>>

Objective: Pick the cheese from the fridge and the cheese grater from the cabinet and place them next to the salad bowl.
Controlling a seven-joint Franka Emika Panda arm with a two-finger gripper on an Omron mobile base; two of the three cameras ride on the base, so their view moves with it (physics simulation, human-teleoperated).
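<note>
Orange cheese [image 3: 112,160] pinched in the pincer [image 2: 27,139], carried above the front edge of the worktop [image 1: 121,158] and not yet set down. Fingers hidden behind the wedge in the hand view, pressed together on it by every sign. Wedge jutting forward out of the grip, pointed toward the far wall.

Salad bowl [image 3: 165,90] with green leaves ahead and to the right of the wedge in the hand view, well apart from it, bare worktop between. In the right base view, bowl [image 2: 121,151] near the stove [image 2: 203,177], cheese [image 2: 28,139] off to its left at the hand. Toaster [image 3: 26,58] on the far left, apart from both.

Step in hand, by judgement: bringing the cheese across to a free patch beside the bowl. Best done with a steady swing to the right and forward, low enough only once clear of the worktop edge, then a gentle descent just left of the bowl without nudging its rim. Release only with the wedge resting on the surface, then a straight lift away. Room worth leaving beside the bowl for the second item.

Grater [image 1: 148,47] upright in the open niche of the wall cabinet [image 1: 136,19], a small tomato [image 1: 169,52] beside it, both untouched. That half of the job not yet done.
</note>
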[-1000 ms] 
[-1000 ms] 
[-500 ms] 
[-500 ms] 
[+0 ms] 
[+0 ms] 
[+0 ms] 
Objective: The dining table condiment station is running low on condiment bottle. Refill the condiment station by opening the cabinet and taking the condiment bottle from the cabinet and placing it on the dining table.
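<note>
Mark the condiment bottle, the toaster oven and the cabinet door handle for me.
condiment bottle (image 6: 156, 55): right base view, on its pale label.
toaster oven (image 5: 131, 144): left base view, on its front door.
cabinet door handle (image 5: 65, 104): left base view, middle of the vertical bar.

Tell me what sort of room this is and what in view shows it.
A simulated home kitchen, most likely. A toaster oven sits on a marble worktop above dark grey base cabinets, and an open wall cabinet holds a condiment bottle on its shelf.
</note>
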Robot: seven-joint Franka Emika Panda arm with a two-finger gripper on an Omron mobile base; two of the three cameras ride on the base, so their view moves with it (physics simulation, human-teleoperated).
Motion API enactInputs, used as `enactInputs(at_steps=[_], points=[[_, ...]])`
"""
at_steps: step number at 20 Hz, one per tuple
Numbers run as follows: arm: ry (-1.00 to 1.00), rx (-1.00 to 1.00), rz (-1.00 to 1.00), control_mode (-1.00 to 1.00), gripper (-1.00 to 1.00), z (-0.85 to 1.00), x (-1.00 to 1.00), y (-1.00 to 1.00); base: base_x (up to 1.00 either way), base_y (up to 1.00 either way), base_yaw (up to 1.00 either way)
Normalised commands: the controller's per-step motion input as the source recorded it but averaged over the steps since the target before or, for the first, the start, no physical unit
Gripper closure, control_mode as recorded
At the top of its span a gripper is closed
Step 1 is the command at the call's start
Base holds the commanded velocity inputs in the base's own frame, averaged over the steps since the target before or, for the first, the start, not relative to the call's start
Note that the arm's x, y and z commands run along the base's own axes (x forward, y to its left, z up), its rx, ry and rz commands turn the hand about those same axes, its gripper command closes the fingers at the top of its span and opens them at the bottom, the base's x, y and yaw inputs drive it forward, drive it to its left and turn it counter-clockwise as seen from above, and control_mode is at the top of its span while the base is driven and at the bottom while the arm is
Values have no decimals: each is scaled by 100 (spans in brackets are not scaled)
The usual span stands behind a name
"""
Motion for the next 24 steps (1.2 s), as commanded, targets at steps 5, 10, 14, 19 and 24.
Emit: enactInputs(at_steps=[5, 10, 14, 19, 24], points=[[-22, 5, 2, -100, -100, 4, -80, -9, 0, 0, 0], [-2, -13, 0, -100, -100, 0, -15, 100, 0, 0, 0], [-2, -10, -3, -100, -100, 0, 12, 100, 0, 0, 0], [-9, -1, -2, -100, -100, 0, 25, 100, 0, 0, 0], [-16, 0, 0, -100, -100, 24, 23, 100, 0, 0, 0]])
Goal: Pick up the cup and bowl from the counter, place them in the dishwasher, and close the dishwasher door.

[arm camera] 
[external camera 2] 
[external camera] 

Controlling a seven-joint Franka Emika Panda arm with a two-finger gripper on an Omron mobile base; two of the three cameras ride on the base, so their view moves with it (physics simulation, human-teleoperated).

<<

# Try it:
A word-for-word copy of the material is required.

# Response:
Objective: Pick the cheese from the fridge and the cheese grater from the cabinet and place them next to the salad bowl.
Controlling a seven-joint Franka Emika Panda arm with a two-finger gripper on an Omron mobile base; two of the three cameras ride on the base, so their view moves with it (physics simulation, human-teleoperated).
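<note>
Orange cheese [image 3: 112,160] pinched in the pincer [image 2: 27,139], carried above the front edge of the worktop [image 1: 121,158] and not yet set down. Fingers hidden behind the wedge in the hand view, pressed together on it by every sign. Wedge jutting forward out of the grip, pointed toward the far wall.

Salad bowl [image 3: 165,90] with green leaves ahead and to the right of the wedge in the hand view, well apart from it, bare worktop between. In the right base view, bowl [image 2: 121,151] near the stove [image 2: 203,177], cheese [image 2: 28,139] off to its left at the hand. Toaster [image 3: 26,58] on the far left, apart from both.

Step in hand, by judgement: bringing the cheese across to a free patch beside the bowl. Best done with a steady swing to the right and forward, low enough only once clear of the worktop edge, then a gentle descent just left of the bowl without nudging its rim. Release only with the wedge resting on the surface, then a straight lift away. Room worth leaving beside the bowl for the second item.

Grater [image 1: 148,47] upright in the open niche of the wall cabinet [image 1: 136,19], a small tomato [image 1: 169,52] beside it, both untouched. That half of the job not yet done.
</note>
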[-1000 ms] 
[-1000 ms] 
[-500 ms] 
[-500 ms] 
[+0 ms] 
[+0 ms] 
[+0 ms] 
Objective: The dining table condiment station is running low on condiment bottle. Refill the condiment station by opening the cabinet and taking the condiment bottle from the cabinet and placing it on the dining table.
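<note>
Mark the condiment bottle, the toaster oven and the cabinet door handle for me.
condiment bottle (image 6: 156, 55): right base view, on its pale label.
toaster oven (image 5: 131, 144): left base view, on its front door.
cabinet door handle (image 5: 65, 104): left base view, middle of the vertical bar.

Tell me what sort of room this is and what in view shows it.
A simulated home kitchen, most likely. A toaster oven sits on a marble worktop above dark grey base cabinets, and an open wall cabinet holds a condiment bottle on its shelf.
</note>
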Robot: seven-joint Franka Emika Panda arm with a two-finger gripper on an Omron mobile base; two of the three cameras ride on the base, so their view moves with it (physics simulation, human-teleoperated).
Motion API enactInputs, used as `enactInputs(at_steps=[_], points=[[_, ...]])`
"""
at_steps: step number at 20 Hz, one per tuple
Numbers run as follows: arm: ry (-1.00 to 1.00), rx (-1.00 to 1.00), rz (-1.00 to 1.00), control_mode (-1.00 to 1.00), gripper (-1.00 to 1.00), z (-0.85 to 1.00), x (-1.00 to 1.00), y (-1.00 to 1.00); base: base_x (up to 1.00 either way), base_y (up to 1.00 either way), base_yaw (up to 1.00 either way)
Normalised commands: the controller's per-step motion input as the source recorded it but averaged over the steps since the target before or, for the first, the start, no physical unit
Gripper closure, control_mode as recorded
At the top of its span a gripper is closed
Step 1 is the command at the call's start
Base holds the commanded velocity inputs in the base's own frame, averaged over the steps since the target before or, for the first, the start, not relative to the call's start
Note that the arm's x, y and z commands run along the base's own axes (x forward, y to its left, z up), its rx, ry and rz commands turn the hand about those same axes, its gripper command closes the fingers at the top of its span and opens them at the bottom, the base's x, y and yaw inputs drive it forward, drive it to its left and turn it counter-clockwise as seen from above, and control_mode is at the top of its span while the base is driven and at the bottom while the arm is
Values have no decimals: each is scaled by 100 (spans in brackets are not scaled)
The usual span stands behind a name
"""
Motion for the next 24 steps (1.2 s), as commanded, targets at steps 5, 10, 14, 19 and 24.
Emit: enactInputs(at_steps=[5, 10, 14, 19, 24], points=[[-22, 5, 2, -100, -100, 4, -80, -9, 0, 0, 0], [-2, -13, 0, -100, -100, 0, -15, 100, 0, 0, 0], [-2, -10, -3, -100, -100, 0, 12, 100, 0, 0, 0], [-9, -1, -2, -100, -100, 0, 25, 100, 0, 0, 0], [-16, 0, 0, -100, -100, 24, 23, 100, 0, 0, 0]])
Goal: Pick up the cup and bowl from the counter, place them in the dishwasher, and close the dishwasher door.

[arm camera] 
[external camera 2] 
[external camera] 

Controlling a seven-joint Franka Emika Panda arm with a two-finger gripper on an Omron mobile base; two of the three cameras ride on the base, so their view moves with it (physics simulation, human-teleoperated).

There is nothing further to add to the answer.